Блондинка лишь пожала плечами и ушла в лабораторию разбираться с результатами анализов. Ее предположения подтвердились. У обоих госпитализированных рабочих в силу слабого здоровья естественные ресурсы организмов оказались исчерпаны, и очередной прием антирада грозит им масштабным отравлением с серьезными осложнениями. По-хорошему принимать антирад им больше нельзя, и надо бы указать это в отчете и в истории болезней. Иначе ей же самой потом придется возиться с ними, когда они попадут к ней с поверхности в состоянии комы. С другой стороны, сами они считают, что такая забота поставит на их комфортной жизни крест. Они думают, что больная комфортная жизнь лучше, чем бедная, но здоровая. Люди просто не понимают, каково им будет, когда они станут ходячими развалюхами. Так сообщать или не сообщать руководству Центра? Случай это не первый, раньше такое было уже трижды, всякий раз она сообщала и ничего. Кстати, а точно ничего? Ингеборга подошла к рабочему компьютеру и пару минут копалась в сети Центра, отыскивая данные на предыдущих пациентов.

Данные нашлись быстро. После того как она запретила им принимать антирад, всех троих уволили из состава Экспедиционного Корпуса.
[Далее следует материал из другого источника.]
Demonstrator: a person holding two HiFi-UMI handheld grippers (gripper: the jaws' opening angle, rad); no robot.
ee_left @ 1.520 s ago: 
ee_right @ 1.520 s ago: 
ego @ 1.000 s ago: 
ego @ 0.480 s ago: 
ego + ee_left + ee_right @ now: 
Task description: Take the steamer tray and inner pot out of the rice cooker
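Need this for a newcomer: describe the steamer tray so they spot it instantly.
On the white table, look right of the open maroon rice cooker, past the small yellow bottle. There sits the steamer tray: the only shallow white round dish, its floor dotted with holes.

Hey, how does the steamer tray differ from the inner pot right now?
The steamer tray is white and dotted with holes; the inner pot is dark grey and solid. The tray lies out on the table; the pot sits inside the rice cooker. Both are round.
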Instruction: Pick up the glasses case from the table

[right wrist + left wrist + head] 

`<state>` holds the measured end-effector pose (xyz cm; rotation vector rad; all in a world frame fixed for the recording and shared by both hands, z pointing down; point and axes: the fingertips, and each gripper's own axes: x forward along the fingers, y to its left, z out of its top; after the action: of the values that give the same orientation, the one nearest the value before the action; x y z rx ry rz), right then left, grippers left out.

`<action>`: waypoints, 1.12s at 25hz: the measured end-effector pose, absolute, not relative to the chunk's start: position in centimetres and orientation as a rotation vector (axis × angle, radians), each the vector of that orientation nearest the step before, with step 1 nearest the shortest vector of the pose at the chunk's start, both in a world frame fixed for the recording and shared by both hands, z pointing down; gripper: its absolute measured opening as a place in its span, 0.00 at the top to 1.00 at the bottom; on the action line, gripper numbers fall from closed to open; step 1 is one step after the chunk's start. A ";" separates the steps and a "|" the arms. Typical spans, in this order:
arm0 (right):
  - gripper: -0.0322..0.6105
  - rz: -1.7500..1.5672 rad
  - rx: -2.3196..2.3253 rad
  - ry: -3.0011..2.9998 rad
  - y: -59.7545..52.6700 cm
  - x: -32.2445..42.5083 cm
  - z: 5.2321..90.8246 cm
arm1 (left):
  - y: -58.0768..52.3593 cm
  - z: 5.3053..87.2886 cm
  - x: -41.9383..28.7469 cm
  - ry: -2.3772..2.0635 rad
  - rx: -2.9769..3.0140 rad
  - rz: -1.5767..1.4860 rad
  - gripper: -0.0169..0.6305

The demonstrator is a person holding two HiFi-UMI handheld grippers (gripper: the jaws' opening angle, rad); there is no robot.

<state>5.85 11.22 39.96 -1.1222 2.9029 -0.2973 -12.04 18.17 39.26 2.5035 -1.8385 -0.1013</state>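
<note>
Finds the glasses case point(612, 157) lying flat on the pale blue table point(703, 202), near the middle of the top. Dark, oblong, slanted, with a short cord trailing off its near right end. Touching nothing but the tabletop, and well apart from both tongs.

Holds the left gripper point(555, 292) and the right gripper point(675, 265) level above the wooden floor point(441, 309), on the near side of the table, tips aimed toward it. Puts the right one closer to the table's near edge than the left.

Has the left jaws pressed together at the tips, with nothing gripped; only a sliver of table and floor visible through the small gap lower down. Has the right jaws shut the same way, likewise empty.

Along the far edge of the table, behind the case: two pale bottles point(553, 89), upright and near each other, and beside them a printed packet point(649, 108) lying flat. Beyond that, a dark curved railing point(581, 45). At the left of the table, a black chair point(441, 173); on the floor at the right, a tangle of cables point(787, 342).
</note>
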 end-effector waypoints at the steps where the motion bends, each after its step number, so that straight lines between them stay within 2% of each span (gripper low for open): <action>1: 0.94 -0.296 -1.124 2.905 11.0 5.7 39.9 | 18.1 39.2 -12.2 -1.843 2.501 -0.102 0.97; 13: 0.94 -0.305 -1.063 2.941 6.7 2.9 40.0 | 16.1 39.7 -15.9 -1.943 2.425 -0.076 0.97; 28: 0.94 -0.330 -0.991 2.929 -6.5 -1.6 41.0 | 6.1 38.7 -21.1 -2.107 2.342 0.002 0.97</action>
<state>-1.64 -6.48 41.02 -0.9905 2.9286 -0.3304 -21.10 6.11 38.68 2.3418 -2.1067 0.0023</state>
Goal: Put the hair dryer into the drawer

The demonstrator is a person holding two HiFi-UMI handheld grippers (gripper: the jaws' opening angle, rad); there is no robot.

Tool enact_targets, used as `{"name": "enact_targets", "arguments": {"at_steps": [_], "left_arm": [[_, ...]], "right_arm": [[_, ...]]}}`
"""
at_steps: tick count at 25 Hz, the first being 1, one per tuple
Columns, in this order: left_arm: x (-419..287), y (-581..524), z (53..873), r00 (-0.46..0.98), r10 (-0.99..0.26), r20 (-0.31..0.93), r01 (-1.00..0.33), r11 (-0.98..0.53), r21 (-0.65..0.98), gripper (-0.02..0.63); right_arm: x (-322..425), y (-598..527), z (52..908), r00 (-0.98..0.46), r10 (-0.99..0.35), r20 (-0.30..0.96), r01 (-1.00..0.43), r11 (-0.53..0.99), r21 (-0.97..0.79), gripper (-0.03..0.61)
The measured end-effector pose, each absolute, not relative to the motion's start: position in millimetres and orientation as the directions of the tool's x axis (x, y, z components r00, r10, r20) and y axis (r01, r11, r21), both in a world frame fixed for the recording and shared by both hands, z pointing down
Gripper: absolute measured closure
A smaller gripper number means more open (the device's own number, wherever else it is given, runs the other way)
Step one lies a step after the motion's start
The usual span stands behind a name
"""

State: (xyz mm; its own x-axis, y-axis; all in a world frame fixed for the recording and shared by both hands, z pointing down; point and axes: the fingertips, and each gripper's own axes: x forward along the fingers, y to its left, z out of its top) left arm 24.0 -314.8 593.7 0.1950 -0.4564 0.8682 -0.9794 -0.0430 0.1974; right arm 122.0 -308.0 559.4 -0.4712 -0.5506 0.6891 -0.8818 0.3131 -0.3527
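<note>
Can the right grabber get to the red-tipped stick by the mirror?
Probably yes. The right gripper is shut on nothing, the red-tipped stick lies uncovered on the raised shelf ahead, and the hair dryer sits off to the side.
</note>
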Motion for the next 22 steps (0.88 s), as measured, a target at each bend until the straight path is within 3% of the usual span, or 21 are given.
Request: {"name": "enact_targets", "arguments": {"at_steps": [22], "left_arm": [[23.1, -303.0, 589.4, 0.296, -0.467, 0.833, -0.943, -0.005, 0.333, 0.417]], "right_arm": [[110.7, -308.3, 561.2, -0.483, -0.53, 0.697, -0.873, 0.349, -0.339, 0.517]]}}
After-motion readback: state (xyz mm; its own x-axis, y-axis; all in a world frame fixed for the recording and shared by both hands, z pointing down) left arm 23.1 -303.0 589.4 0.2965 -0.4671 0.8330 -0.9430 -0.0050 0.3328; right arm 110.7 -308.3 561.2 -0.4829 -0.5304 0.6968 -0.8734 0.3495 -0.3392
Один из пациентов имел какую-то техническую специальность, и его оставили в сотрудниках, перевели куда-то на биофермы. Остальных уволили вообще, вывели из списков сотрудников Центра и отправили жить на второй уровень. Учитывая, что обе они были женщинами, никто особого внимания на это не обратил. Но в качестве причины увольнения у них указано, что сделано это было по рекомендации доктора Снегирёвой. Женщин на втором уровне три тысячи, двумя больше, двумя меньше – не каждый заметит, вот если спишут тех двоих мужчин, это событие не останется незамеченным. Вот только сами они не хотят туда возвращаться. Если даже мужчины туда не хотят… выходит, ее диагноз сломал жизнь двум молодым женщинам, а она об этом даже не догадывалась…

Лабораторию Ингеборга покидала в раздумьях. Доложишь – люди будут ругать тебя за то, что ты спасла им жизнь в обмен на нищету. Не доложишь – они умрут от антирада, и все будут ругать тебя за то, что не спасла, хотя могла запретить и так далее. С другой стороны, никто ведь не сказал, что им обязательно придется принимать антирад. Рано или поздно аврал закончится, а если Порфирьев добьется своей цели, о которой рассказывал Овечкин, то есть ангар на поверхности станет защищен от радиации настолько, что в нем можно будет работать без антирада, то проблема и вовсе не возникнет. В конце концов, почему она должна решать за все эти тысячи людей, которые гораздо старше ее – это раз и смотрят на нее подобострастно-ненавидящими темными глазками – это два? Сами пусть разбираются, от чего хотят умереть. Лишь бы ей не пришлось стрелять снова – это все, что она от них просит.